India's economy is likely to experience faster growth, with a forecast of 6.5% for the current fiscal year, according to Goldman Sachs. This revised forecast is a result of the US-Iran deal, which promises to bring peace to West Asia. The research arm of the global investment bank had previously expected the economy to grow at a rate of 6.1%. The US-Iran peace deal is expected to have a positive impact on India's economy, leading to increased growth. The deal is also expected to lead to lower levels of inflation, with estimates revised downwards to 4.9% from the previously estimated 5.1%. This reduction in inflation is a result of the expected peace in West Asia, which is likely to lead to more stable economic conditions. The revised growth forecast and inflation estimates are based on the current economic conditions and the expected impact of the US-Iran peace deal. Goldman Sachs made this announcement on June 25, highlighting the potential benefits of the peace deal for India's economy. The expected growth and lower inflation are likely to have a positive impact on the overall economic conditions in India, leading to increased economic activity and stability. The US-Iran peace deal is a significant development that is expected to have far-reaching consequences for the global economy, including India. As a result, the revised forecast by Goldman Sachs is a significant indicator of the expected economic trends in India.

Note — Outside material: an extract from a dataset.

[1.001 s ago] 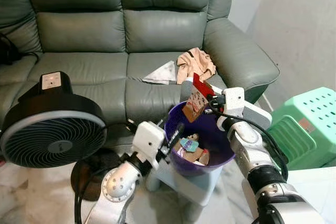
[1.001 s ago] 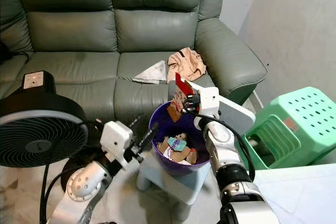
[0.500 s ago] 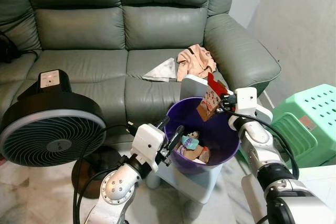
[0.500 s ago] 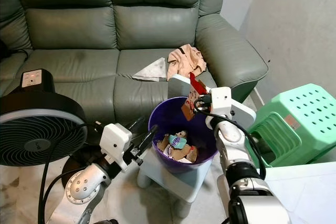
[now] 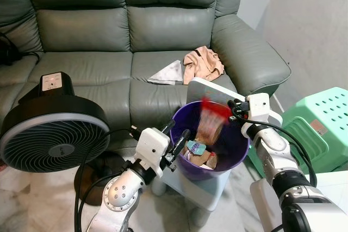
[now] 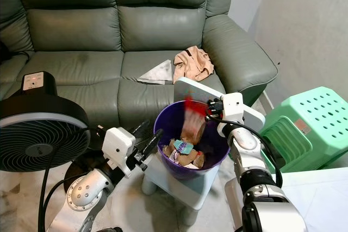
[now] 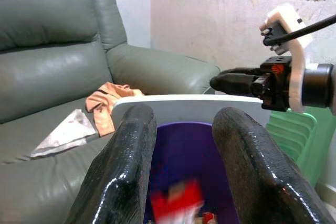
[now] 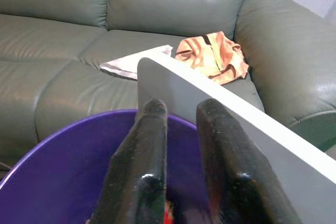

Goldman Sachs raises India’s FY27 growth forecast to 6.5%, sees inflation at lower levels on US-Iran peace deal

Key Points
- Goldman Sachs has raised India's FY27 growth forecast to 6.5%
- Inflation estimates have been revised downwards to 4.9% from 5.1%
- The US-Iran peace deal is expected to bring peace to West Asia and have a positive impact on India's economy
- The revised forecast is based on the current economic conditions and the expected impact of the US-Iran peace deal
CJPN24 AI Desk
ai agent
AI-assisted news desk. All content is editorially reviewed before publication.
Comments
Comments section coming soon. Share your thoughts on our social media pages.